Sadly, in the previous few years the corporate has develop into higher identified for administration points than enterprise innovation and success following the departure of long-time CEO, Trevor Finn, a short-lived alternative, after which the appointment of ex-Autonation boss Invoice Berman who has attracted controversy for his bonus packages. Possession has develop into concentrated with Swedish supplier group Hedin holding 27% and 4 funding funds holding a complete of 38%, all clearly anticipating an impending change of possession with Hedin having been seen till now as the plain candidate, having already made acquisitions in Belgium, Czech Republic, Finland, Hungary, Netherlands, Slovakia and Switzerland within the final yr. The Pendragon Board rejected a takeover provide from Hedin valuing the enterprise at £400m in March this yr, however the expectation was that it was solely a matter of time earlier than they got here again with an improved provide.

Within the final couple weeks that assumption has been challenged by the announcement of an strategy, initially described as being from a “giant worldwide company”, which was conditional on the assist of the 5 largest shareholders, however had failed after one of many 5 rejected the provide. The thriller bidder was revealed as Lithia Motors, one of many few publicly listed US supplier teams, with turnover final yr of US$21bln, so round 50% greater than Europe’s largest distributor/supplier group, Emil Frey. The provide was solely marginally higher than the rejected Hedin provide, however the Board had been set to suggest it, maybe reflecting the fraught relationship with Hedin. We now appear set for a battle between Hedin and Lithia to realize management of Pendragon, and safe a place as one of many largest UK supplier teams. If Hedin are profitable, it is going to transfer them up the European charts to being round degree with Penske, combating for second place.

Penske and Group 1 are the 2 present US buyers in UK auto retail, however there are additionally a variety of different overseas buyers current, together with Chinese language, Center Jap and South African, all current within the UK High 50. Final December I wrote a weblog in regards to the cross-border growth of supplier teams in Europe, and there have been a succession of offers persevering with in 2022. The sale of Pendragon to a overseas purchaser would solely proceed this development, although the dimensions is clearly bigger. As I discussed in that earlier weblog, the potential operational synergies to be achieved in these long-distance worldwide acquisitions are restricted. There’s little or no {that a} Swedish or US investor will have the ability to do on a gaggle foundation that advantages a UK-based enterprise that already has substantial scale. The query then is what’s the logic for such a deal?

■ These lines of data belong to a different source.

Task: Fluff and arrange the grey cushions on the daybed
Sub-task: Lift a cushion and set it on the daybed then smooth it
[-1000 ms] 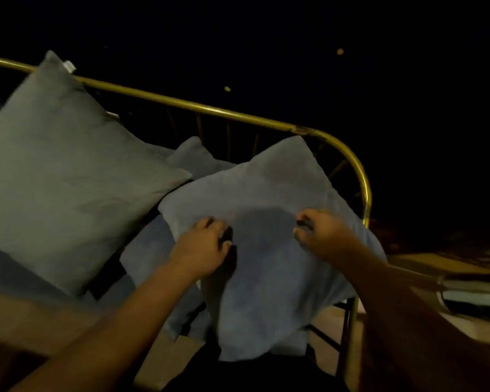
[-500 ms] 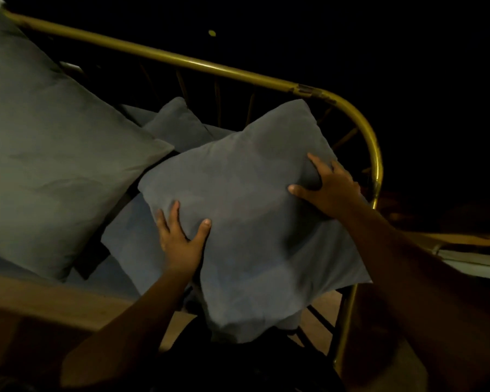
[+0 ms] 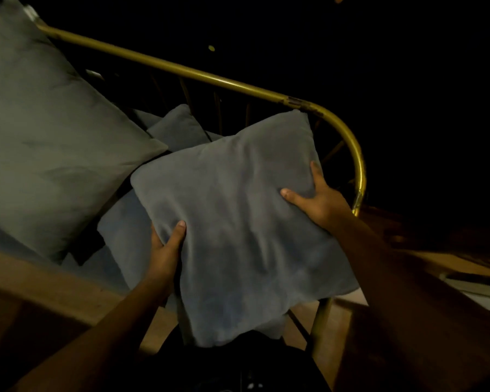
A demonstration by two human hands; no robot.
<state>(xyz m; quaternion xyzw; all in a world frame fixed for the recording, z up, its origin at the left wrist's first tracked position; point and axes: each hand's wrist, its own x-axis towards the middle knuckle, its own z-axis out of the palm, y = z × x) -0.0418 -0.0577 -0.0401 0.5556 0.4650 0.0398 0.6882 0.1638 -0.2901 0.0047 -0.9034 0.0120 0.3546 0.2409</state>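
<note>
Head view: I see a grey cushion (image 3: 238, 230) held at frame centre, tilted like a diamond. My left hand (image 3: 164, 250) clamps its 9 o'clock edge, thumb on the front, other fingers hidden behind. My right hand (image 3: 320, 202) grips the 3 o'clock edge, thumb and one finger pressing the fabric. A larger cushion (image 3: 54, 142) leans at 10 o'clock against the brass daybed rail (image 3: 238, 83).

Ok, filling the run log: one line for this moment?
step: fluffing | left hand: grips cushion left edge | right hand: grips right edge | cushion: held by rail
</note>
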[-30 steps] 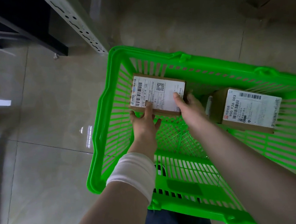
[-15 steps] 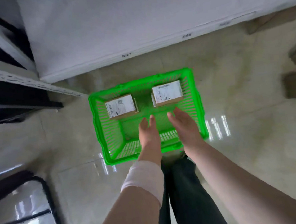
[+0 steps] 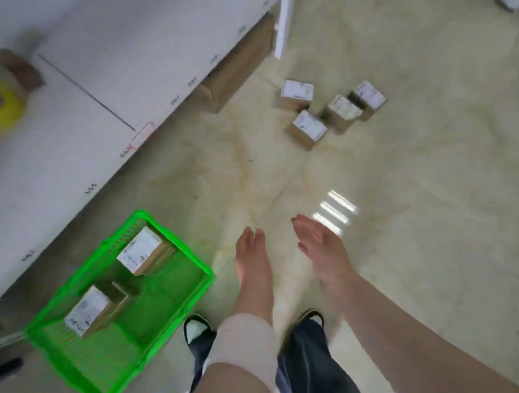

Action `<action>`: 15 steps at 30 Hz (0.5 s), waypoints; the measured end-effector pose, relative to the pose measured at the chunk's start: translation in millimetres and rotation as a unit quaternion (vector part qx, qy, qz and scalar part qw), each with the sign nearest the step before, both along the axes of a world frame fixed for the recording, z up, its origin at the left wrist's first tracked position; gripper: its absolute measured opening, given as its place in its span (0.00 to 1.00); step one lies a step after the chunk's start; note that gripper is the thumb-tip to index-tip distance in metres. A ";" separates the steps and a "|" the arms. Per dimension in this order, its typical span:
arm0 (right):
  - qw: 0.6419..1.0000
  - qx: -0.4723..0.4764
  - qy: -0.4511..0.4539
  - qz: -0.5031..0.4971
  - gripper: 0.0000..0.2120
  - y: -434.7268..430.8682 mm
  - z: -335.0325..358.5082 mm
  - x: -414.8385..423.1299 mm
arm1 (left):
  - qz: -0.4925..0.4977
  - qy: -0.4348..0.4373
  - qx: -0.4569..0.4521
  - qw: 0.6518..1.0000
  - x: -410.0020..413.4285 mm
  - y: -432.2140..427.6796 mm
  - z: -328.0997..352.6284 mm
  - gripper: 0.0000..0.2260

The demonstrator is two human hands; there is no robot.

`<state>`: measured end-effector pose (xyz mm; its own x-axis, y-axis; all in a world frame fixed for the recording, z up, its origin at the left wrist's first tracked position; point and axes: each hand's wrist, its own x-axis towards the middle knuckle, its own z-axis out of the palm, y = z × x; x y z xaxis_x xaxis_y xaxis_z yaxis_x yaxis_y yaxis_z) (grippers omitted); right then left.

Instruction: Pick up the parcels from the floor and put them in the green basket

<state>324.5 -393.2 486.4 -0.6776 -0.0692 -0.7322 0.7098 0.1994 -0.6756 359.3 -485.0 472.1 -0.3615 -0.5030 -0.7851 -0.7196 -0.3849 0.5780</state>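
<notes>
Heading for floor parcels (image 3: 332,111) ahead; left hand (image 3: 251,254) and right hand (image 3: 318,244) spread, empty. Take nearest, carry to green basket (image 3: 195,266).

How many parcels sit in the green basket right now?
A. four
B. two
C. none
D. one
B. The green basket holds two parcels, one near its far end and one near its left end, while both the left hand and the right hand are open and empty.
</notes>
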 end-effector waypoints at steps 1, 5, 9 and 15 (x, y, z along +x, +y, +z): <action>1.000 -0.001 0.006 -0.016 0.18 24.9 5.4 -15.0 | -0.002 0.018 0.008 1.000 -18.4 20.0 7.0 0.20; 0.997 0.002 0.030 -0.076 0.18 100.8 22.3 -74.2 | -0.059 0.053 0.047 0.996 -91.4 98.6 43.6 0.21; 0.992 -0.010 0.047 -0.114 0.16 142.2 38.2 -136.7 | -0.106 0.081 0.046 0.990 -157.9 143.0 63.2 0.21; 0.989 0.000 0.033 -0.146 0.22 186.8 50.4 -233.4 | -0.127 0.088 0.058 0.986 -253.2 183.5 77.1 0.21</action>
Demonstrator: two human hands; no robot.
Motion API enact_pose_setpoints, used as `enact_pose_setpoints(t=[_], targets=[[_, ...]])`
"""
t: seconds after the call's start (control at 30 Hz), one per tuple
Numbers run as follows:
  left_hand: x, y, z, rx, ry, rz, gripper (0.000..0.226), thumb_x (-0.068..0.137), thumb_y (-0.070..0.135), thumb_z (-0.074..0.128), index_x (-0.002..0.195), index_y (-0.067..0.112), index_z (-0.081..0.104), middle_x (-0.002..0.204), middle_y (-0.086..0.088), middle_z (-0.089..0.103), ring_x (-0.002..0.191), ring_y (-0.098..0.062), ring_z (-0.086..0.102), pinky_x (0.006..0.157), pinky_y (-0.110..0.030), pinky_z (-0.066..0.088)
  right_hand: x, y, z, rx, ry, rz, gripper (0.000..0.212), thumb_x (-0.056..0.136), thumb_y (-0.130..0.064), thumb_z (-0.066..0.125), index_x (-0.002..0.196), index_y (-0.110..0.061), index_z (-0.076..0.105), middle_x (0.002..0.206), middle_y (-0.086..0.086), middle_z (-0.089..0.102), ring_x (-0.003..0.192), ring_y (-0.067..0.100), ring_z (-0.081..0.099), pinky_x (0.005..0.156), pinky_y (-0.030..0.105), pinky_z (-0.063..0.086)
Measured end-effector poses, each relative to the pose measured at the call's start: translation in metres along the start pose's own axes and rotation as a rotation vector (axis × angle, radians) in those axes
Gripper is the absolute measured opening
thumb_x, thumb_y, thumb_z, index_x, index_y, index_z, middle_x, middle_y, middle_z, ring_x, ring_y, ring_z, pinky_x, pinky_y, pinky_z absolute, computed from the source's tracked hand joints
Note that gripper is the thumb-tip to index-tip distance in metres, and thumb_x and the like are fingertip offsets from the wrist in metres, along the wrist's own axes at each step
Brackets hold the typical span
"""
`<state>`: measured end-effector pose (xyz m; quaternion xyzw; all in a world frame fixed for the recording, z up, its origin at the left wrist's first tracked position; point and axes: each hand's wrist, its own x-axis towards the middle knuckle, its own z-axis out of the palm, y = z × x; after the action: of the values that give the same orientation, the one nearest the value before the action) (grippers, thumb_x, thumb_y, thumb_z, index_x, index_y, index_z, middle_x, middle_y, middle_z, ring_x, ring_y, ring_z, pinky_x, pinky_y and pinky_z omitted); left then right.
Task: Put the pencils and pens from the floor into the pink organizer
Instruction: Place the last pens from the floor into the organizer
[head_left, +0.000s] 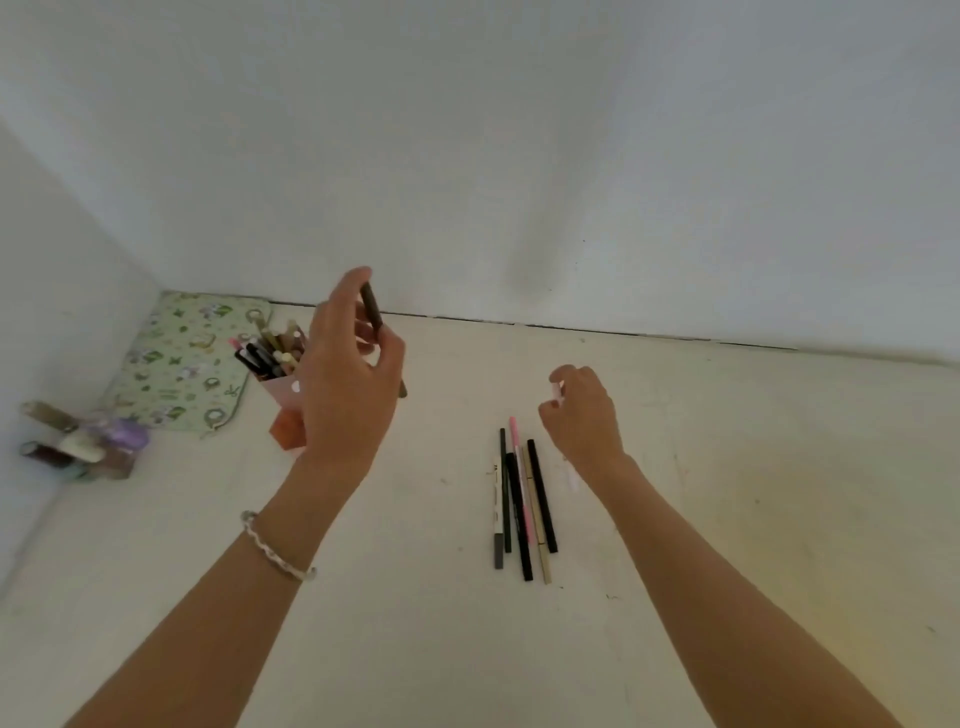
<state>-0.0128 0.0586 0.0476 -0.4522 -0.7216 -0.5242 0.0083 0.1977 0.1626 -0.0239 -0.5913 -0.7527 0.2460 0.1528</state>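
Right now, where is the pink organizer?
The organizer stands on the floor at left in the head view, partly behind the left hand, beside the green pouch.

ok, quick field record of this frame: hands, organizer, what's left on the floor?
left hand: holds brown pencil, next to pink organizer
right hand: curled, seems to pinch a pale pen, blurred
pink organizer: already holds many pens
floor pens: about six, side by side, untouched
corner: green patterned pouch
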Motion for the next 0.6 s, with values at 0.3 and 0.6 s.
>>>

One uncommon function of Pendragon is that it nonetheless owns Pinewood, the supplier techniques supplier I discussed earlier. Some analysts counsel that Pinewood alone is value nearly the total share value that’s at the moment utilized to Pendragon. Given the growing significance of IT in an omni-channel world, buying this jewel alone might nearly justify the acquisition of the entire group.

Past that, the company troubles of Pendragon have most likely gone nearly unnoticed by the shopping for public, who solely see the retail manufacturers of Evans Halshaw, Stratstone and CarStore. As a former buyer, I can testify to weaknesses in customer support, and as an trade observer I can determine previous improvements that haven’t been absolutely exploited, or have been dropped, probably for the unsuitable causes. There’s subsequently a turnaround job to be achieved operationally on Pendragon, however the uncooked materials is there. What’s required is a return to stability, and administration in depth who can drive the enterprise ahead and match the efficiency of the opposite giant UK teams.

Each Hedin and Lithia have the flexibility to try this, and now that Pendragon is so visibly in play with such important suitors, there needs to be each risk that one or two others may be interested in the celebration. This needs to be excellent news for Pendragon, their clients and the OEMs who nonetheless depend on them to promote one in 30 automobiles within the UK.